» **Your objective**
Return the data below exactly, stopping after the line with "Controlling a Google".

*** Opening of Given information ***

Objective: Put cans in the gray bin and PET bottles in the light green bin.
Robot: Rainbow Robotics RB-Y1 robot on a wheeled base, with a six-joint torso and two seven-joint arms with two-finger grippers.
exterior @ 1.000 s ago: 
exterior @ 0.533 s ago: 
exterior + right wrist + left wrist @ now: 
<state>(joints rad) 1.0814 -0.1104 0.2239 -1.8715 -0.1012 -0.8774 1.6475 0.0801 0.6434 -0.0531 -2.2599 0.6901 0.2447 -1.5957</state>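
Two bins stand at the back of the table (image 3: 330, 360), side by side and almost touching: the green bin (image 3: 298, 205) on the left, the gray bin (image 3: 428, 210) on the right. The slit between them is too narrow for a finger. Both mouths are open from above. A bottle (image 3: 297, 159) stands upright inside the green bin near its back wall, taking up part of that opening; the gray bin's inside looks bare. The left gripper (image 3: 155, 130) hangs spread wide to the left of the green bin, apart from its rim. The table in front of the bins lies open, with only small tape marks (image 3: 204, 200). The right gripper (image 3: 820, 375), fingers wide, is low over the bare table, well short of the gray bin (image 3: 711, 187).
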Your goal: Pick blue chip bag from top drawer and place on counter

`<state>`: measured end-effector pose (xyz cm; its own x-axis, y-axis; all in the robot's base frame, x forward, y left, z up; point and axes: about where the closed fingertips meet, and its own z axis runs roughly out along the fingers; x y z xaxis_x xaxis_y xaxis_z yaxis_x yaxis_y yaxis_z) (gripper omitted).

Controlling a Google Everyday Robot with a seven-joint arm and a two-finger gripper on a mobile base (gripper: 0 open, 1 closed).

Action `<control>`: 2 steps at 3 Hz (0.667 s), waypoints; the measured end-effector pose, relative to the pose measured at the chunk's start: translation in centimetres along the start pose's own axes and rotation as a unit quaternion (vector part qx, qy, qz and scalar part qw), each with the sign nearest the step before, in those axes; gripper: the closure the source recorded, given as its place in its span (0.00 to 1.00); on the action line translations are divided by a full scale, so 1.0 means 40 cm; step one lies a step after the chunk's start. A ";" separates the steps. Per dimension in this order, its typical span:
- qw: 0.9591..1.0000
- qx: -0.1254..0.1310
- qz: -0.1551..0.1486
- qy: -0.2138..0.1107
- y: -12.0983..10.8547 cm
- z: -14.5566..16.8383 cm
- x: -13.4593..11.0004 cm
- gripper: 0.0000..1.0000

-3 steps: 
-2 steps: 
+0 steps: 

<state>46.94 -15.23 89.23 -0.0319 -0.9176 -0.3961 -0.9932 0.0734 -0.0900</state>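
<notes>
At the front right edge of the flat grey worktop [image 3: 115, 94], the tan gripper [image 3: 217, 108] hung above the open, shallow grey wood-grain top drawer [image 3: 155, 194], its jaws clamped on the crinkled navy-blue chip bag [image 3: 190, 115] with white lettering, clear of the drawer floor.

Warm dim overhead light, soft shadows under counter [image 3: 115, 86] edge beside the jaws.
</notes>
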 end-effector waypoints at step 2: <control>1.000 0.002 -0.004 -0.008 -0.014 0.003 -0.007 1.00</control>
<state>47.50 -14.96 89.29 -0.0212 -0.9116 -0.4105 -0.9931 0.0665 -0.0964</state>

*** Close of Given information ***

» **Reply**
Objective: Put cans in the gray bin and PET bottles in the light green bin.
Robot: Rainbow Robotics RB-Y1 robot on a wheeled base, with a six-joint torso and two seven-joint arms with two-finger grippers.
exterior @ 1.000 s ago: 
exterior @ 0.533 s ago: 
exterior + right wrist + left wrist @ now: 
<state>(joints rad) 1.0814 -0.1104 0.2239 -1.8715 -0.1012 -0.8774 1.6475 0.0801 0.6434 -0.0531 -2.2599 0.6901 0.2447 -1.5957</state>
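Two bins stand at the back of the table (image 3: 330, 360), side by side and almost touching: the green bin (image 3: 298, 205) on the left, the gray bin (image 3: 428, 210) on the right. The slit between them is too narrow for a finger. Both mouths are open from above. A bottle (image 3: 297, 159) stands upright inside the green bin near its back wall, taking up part of that opening; the gray bin's inside looks bare. The left gripper (image 3: 155, 130) hangs spread wide to the left of the green bin, apart from its rim. The table in front of the bins lies open, with only small tape marks (image 3: 204, 200). The right gripper (image 3: 820, 375), fingers wide, is low over the bare table, well short of the gray bin (image 3: 711, 187).
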Your goal: Pick blue chip bag from top drawer and place on counter

`<state>`: measured end-effector pose (xyz cm; its own x-axis, y-axis; all in the robot's base frame, x forward, y left, z up; point and axes: about where the closed fingertips meet, and its own z axis runs roughly out along the fingers; x y z xaxis_x xaxis_y xaxis_z yaxis_x yaxis_y yaxis_z) (gripper omitted).

Controlling a Google Everyday Robot with a seven-joint arm and a two-finger gripper on a mobile base (gripper: 0 open, 1 closed).

No additional output will be given.